WHAT YOU ARE ASKED TO DO: The answer must be one number: how many lines in the records below contain the string "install".

[Collected data]
------------------------------------------------------------------------

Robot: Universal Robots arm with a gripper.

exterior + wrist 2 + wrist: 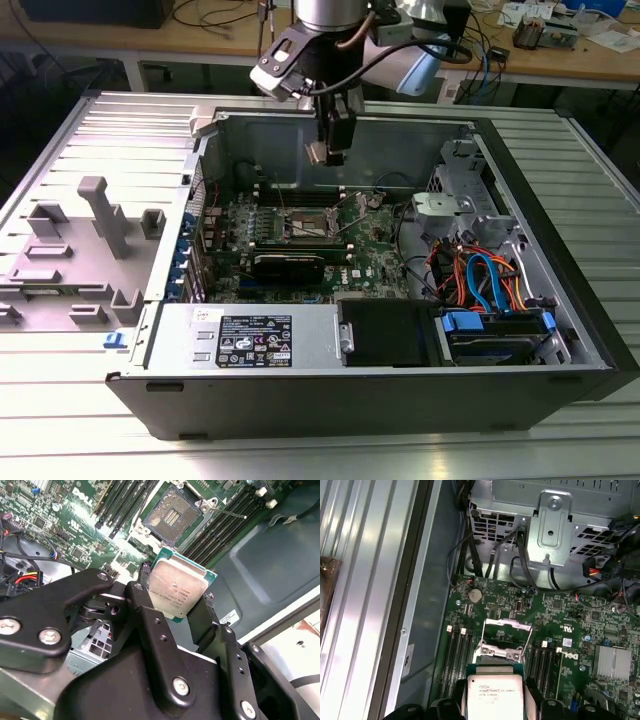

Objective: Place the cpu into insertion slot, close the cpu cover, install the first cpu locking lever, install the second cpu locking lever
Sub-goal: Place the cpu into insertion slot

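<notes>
The pincer point(176, 586) grips the cpu point(177, 592), raised above the insertion slot point(170, 515).

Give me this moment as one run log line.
gripper: shut on cpu | cpu: held above circuit board, not seated | insertion slot: empty

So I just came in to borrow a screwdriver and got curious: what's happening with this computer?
The robot arm's gripper holds the cpu between its fingers, above the motherboard inside the open computer case. The insertion slot lies uncovered and empty, its contact field bare. The cpu is not yet seated.
</notes>
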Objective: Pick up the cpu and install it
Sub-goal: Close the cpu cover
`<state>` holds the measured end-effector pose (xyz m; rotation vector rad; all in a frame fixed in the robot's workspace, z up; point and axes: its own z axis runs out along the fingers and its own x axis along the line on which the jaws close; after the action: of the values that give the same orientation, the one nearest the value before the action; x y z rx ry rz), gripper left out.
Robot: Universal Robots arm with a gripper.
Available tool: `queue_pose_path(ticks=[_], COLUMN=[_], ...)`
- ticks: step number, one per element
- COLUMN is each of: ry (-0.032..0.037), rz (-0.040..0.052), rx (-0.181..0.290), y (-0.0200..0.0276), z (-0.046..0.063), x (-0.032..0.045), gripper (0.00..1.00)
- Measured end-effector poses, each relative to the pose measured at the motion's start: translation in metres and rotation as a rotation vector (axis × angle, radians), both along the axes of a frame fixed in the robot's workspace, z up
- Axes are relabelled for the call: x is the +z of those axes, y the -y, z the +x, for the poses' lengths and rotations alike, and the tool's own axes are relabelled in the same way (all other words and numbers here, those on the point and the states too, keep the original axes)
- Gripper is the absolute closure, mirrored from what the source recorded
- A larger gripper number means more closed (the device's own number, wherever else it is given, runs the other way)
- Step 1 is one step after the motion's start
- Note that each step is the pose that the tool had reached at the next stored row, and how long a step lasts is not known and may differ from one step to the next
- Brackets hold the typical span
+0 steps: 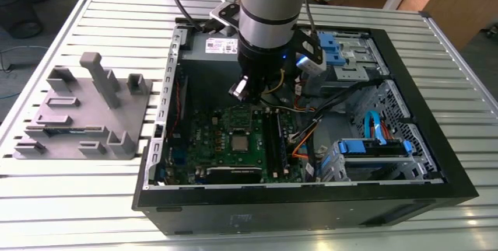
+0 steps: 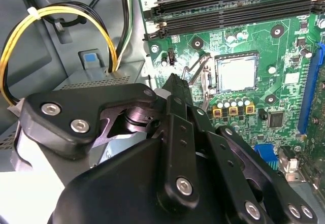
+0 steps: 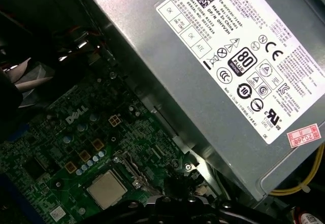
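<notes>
Gripper is noted narrowed to a closed tip with nothing held, while the cpu lies apart in the socket near the exterior view's centre; pins could be bent if 1 corner sits askew.

cpu top: smooth dull silver metal. motherboard: glossy green. power supply: matt grey sheet metal, white paper label. tray: matt grey plastic. worktop: ribbed pale metal.
</notes>
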<state>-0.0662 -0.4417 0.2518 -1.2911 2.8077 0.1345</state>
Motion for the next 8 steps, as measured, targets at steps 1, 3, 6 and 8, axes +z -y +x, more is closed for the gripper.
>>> queue_pose_path(ticks=[1,3,6,8], ry=[0.0000,0.0000,0.0000,0.0000], rz=[0.0000,0.0001,0.0000,0.0000], rx=[-0.003,-0.010,-0.021,-0.029], y=[0.0001,0.0002,0.0007,0.0010], z=[0.0000,0.0000,-0.0001,0.0000], x=[0.0000,0.0000,0.0000,0.0000], gripper=[0.87,0.87,0.87,0.87])
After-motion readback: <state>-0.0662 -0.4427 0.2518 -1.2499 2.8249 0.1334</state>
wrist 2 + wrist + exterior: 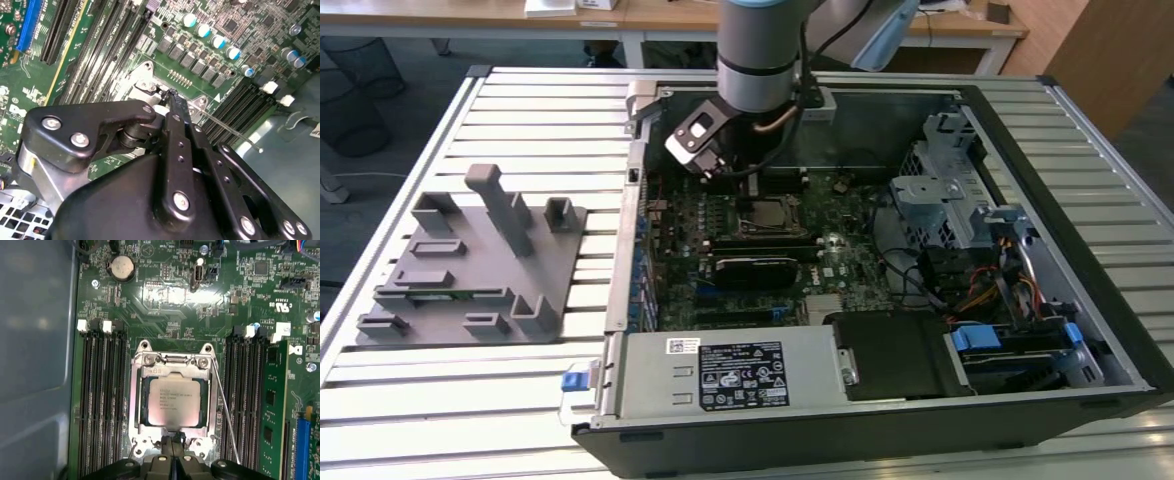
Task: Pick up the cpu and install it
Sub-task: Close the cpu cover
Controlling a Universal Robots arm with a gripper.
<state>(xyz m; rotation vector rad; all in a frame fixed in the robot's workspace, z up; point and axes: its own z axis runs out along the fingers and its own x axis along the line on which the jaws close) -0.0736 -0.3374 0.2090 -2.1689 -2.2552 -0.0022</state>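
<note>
The cpu [172, 400], a flat square chip with a silvery-grey top, lies in the motherboard socket inside its metal frame [137, 405]. In the exterior view the cpu [767, 212] sits in the middle of the board within the open computer case. My gripper [172, 444] is shut, its two black fingers pressed together with nothing between them. Its tip hovers at one edge of the socket frame, right beside the cpu. In the second wrist view the gripper [171, 96] points down at the socket corner. The arm comes down from above, and the gripper [750, 188] hangs just behind the socket.
A thin socket lever [226, 412] runs along one side of the frame, with memory slots [102, 405] on both sides. The case wall [624, 250], power supply [720, 372] and drive cage [947, 190] ring the board. A grey fixture with upright posts [474, 255] stands at the exterior view's left.
</note>
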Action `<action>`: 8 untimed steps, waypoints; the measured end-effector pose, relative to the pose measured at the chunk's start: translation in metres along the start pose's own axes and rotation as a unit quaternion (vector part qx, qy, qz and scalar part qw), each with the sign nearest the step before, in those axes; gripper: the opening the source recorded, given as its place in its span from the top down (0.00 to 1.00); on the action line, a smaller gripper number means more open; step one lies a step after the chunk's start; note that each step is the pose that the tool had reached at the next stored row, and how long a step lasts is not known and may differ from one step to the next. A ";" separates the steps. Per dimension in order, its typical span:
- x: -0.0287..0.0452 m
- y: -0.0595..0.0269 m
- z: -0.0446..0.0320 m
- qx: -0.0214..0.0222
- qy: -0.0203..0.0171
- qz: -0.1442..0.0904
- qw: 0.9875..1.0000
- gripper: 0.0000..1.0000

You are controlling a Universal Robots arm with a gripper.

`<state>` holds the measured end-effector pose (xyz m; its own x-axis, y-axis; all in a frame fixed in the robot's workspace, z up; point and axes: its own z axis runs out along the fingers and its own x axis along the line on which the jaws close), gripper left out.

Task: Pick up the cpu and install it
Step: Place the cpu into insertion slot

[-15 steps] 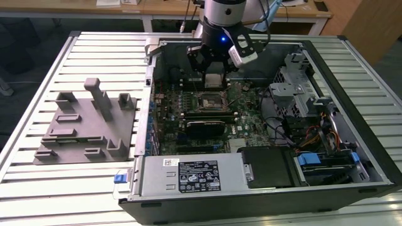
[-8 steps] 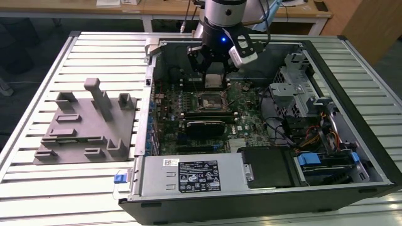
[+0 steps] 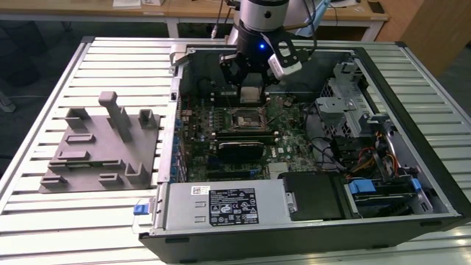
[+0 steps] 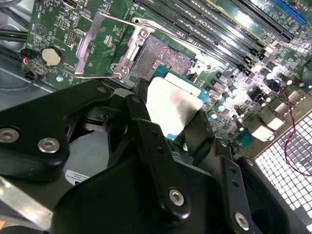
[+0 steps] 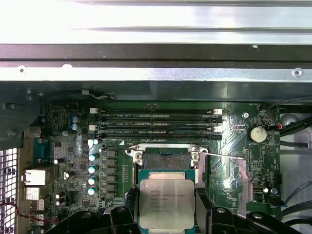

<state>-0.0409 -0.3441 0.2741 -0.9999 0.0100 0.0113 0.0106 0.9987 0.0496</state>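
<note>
The cpu (image 3: pixel 251 94), a flat square chip with a pale silver top and a thin green rim, hangs in my gripper (image 3: pixel 251 88) over the back of the open computer case. In both wrist views the gripper (image 4: pixel 171 117) (image 5: pixel 165 207) is shut on the cpu (image 4: pixel 173 105) (image 5: pixel 165 200), with a black finger (image 4: pixel 142 129) on one side and the other finger (image 4: pixel 201 131) opposite. The open socket (image 5: pixel 165 161) (image 4: pixel 161 53) lies just past the chip, lower down on the green motherboard. Its metal load plate (image 4: pixel 105 46) is flipped up.
Memory slots (image 5: pixel 158 124) run beside the socket. The case wall (image 5: pixel 156 73) stands close behind them. A drive cage (image 3: pixel 346 107) and cables (image 3: pixel 368 157) fill the exterior view's right of the case. Grey fixture blocks (image 3: pixel 99 146) sit on the slatted table (image 3: pixel 44 221) at the exterior view's left.
</note>
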 end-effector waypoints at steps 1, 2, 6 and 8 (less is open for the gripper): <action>0.0000 0.0000 0.0000 0.000 0.000 0.000 1.000 0.46; 0.0000 0.0000 0.0000 0.000 0.000 0.001 1.000 0.46; -0.0001 0.0000 0.0000 0.000 -0.001 0.028 1.000 0.46; -0.0001 0.0000 0.0001 0.000 -0.002 0.045 0.999 0.46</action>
<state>-0.0409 -0.3441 0.2740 -0.9950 0.0994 0.0112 0.0999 0.9938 0.0496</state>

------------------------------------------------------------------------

ANSWER TO THIS PROBLEM: 4